Momento complicado para los dirigidos por Fernando Rivero. Diezmado físicamente, con las bajas de Facundo Campazzo y la reciente de Franco Giorgetti (Fractura de muñeca izquierda), el equipo marplatense se obliga aún más a conseguir triunfos en lo que resta de la primera fase, para poder ingresar al Súper 8, del que hoy está afuera.

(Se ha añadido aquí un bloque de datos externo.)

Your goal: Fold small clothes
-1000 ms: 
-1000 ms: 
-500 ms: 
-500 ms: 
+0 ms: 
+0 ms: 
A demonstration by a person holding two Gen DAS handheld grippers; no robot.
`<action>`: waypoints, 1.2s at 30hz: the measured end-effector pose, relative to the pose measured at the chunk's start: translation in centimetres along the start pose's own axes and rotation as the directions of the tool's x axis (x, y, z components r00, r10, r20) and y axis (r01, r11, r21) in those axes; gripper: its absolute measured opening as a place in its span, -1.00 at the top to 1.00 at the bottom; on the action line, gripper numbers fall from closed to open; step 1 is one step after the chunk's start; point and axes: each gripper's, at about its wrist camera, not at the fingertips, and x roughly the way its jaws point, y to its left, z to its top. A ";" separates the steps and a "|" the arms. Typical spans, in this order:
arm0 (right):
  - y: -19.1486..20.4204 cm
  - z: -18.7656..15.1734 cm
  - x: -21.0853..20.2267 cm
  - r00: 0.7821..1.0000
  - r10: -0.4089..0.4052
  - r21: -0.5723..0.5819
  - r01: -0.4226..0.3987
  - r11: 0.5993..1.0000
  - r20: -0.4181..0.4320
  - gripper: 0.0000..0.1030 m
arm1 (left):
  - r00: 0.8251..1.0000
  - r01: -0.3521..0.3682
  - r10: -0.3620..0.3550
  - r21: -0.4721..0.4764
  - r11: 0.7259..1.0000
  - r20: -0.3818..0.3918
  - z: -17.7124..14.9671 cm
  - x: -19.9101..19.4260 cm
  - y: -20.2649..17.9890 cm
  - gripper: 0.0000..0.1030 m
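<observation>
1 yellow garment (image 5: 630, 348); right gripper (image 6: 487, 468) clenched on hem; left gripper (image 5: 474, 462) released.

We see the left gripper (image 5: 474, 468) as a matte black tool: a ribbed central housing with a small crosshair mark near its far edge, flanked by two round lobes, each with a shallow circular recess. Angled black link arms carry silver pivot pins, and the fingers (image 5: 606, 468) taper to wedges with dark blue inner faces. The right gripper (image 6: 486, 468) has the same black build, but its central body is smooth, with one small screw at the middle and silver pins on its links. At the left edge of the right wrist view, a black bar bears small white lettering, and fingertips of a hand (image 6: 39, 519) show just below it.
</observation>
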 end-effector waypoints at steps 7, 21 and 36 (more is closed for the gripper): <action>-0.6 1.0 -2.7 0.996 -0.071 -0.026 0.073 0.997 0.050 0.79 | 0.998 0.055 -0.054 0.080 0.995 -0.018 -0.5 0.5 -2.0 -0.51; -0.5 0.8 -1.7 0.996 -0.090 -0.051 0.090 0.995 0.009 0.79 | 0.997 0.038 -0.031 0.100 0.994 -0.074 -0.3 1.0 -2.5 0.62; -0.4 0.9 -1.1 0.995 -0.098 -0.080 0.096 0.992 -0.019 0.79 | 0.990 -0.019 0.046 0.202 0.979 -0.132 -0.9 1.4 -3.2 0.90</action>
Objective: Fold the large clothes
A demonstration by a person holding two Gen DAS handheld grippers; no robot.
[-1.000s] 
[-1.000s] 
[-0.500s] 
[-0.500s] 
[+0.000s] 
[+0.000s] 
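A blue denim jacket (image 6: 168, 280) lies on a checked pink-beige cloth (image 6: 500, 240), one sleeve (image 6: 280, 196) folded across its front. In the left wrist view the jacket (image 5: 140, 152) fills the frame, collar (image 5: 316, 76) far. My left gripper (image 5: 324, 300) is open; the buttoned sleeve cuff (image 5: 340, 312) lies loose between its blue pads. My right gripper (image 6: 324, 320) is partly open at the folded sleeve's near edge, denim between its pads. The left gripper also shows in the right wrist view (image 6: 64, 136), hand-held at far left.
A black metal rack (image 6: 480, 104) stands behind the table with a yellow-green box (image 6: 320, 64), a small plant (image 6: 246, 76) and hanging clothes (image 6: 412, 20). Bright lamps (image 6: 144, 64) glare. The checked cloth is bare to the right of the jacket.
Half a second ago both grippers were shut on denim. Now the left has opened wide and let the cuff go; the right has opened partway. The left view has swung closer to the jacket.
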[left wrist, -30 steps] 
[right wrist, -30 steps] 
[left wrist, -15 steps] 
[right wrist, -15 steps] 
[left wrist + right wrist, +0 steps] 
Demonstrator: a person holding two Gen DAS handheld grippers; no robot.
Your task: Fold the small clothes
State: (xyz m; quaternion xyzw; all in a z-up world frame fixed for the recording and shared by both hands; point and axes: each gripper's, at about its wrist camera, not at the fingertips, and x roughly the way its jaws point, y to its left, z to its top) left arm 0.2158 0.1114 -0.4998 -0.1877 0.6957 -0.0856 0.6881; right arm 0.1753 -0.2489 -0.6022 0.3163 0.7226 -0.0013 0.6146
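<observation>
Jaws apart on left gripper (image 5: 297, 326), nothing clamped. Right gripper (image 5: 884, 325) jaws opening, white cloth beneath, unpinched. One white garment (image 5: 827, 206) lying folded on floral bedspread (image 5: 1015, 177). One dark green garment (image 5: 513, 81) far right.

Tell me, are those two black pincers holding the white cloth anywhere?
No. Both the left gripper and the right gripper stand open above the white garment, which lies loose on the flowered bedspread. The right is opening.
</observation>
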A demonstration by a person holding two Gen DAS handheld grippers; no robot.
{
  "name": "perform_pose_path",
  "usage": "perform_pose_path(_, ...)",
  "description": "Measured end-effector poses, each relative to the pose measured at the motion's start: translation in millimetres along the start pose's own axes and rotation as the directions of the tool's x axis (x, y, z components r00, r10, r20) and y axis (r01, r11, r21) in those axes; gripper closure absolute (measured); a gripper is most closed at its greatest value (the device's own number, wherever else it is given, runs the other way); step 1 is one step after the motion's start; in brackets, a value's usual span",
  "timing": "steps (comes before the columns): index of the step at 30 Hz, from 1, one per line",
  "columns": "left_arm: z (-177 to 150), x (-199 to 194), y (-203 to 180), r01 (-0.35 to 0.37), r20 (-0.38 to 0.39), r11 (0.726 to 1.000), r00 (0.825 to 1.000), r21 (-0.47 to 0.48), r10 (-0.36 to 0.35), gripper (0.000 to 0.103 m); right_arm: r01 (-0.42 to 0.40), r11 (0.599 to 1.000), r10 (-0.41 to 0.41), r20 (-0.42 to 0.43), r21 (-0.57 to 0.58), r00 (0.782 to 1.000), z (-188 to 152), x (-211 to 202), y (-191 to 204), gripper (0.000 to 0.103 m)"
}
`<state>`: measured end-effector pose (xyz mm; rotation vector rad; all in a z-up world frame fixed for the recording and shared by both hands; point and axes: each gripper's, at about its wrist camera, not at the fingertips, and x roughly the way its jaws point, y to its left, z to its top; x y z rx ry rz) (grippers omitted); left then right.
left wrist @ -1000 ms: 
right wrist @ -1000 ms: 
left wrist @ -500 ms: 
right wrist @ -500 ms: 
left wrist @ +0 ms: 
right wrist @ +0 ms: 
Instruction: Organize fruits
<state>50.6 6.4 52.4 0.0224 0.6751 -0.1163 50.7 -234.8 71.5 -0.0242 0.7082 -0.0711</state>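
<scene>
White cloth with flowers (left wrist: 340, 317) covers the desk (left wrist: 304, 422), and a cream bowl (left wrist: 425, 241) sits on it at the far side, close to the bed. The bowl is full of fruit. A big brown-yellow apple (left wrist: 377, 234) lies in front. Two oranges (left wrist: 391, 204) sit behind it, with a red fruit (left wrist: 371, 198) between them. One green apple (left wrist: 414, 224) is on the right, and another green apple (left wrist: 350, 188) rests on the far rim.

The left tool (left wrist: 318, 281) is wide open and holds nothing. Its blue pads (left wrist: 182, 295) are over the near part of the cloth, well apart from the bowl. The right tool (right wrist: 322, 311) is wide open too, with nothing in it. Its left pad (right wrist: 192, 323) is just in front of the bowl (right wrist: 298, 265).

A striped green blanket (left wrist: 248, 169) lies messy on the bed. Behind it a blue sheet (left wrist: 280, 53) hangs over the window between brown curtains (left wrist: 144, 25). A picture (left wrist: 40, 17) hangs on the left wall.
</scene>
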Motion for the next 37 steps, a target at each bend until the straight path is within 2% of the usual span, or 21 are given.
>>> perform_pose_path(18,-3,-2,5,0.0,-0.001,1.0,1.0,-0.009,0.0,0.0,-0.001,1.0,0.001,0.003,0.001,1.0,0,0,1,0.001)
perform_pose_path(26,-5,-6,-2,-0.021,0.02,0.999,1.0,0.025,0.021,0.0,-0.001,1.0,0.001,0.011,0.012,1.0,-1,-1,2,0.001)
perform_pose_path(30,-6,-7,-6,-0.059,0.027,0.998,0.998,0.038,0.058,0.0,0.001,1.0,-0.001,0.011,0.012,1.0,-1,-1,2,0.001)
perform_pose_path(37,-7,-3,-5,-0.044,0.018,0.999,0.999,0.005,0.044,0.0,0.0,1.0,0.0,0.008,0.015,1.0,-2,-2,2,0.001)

En Junín, Peñarol contó con el debut del norteamericano Kejuan Johnson, que al cabo de veinte minutos aportó 9 puntos y 3 rebotes.
Los dos equipos mostraron signos de cansancio. Pero el que mejor dosificó las energías fue Argentino y por eso ganó. Más allá de lo técnico el "Turco tenía resto para un suplementario si lo hubiese requerido el juego.
Peñarol tuvo un mejor comienzo. Se mostró sólido en defensa y efectivo arriba haciendo rotar la americana para seleccionar los lanzamientos a la canasta. Leonardo Gutiérrez se hizo un festín con la marca de Marcus Melvin y le clavó tres triples seguidos. Luego el juego interno con Leiva y las apariciones de Boccia e Ibarra fueron suficientes para ganar 20-17.
Argentino encontró respaldo en Anthony Myles, un extranjero que si le llega el juego al lado del aro resuelve. Cuatro dobles seguidos para el foráneo y un poco de Cangelosi-Balbi lo mantuvieron en partido.
Argentino reanudó con un juego de control de pelota y comenzó a ver sus beneficios. Le sacó el últil a Peñarol que empezó a no hallarse en la cancha y a falta de cuatro minutos consumió su último tiempo.
Acá radicó el problema de la visita que no pudo detener los ataque locales. Argentino le entró por todos lados y le metió la friolera de 30 goles en diez minutos. Sin embargo jugadores con capacidad como Matías Ibarra y el nuevo extranjero Kejuan Camont Johnson respaldaron al milrayitas desde afuera para dejar las cosas como al principio 47-47.
Un notable trabajo de Lucas Pérez (3 triples, 2 simples, 1 doble) que retomó la confianza en si mismo, mantuvo de pie a Argentino, acoplandose Landoni, Saglietti y Balbi.
El quiebre del partido Argentino lo produce en el tercer cuarto, más allá de la escueta diferencia del tablero 67-64. Ofreció la mejor defensa de la noche obligando a la visita a jugar todo de afuera. Paralelamente sostuvo un tanteador nivelado en los veinte porque encontró gol en las manos de Franco Balbi (2 triples, 1 doble) y Juan Cangelosi (2 simples y el triple que esperaba la gente para saltar de sus butacas).
Y en el cierre el dominio local fue total. Retuvo la pelota, anotó goles precisos con Franco Balbi y Anthony Myles, liquidando el pleito en la línea con Cangelosi y Saglietti.
A Argentino le salió todo bien. Peñarol falló en el final porque no tuvo peso dentro de la zona pintada, más allá de conservar su temible perímetro con Gutiérrez y Weigand.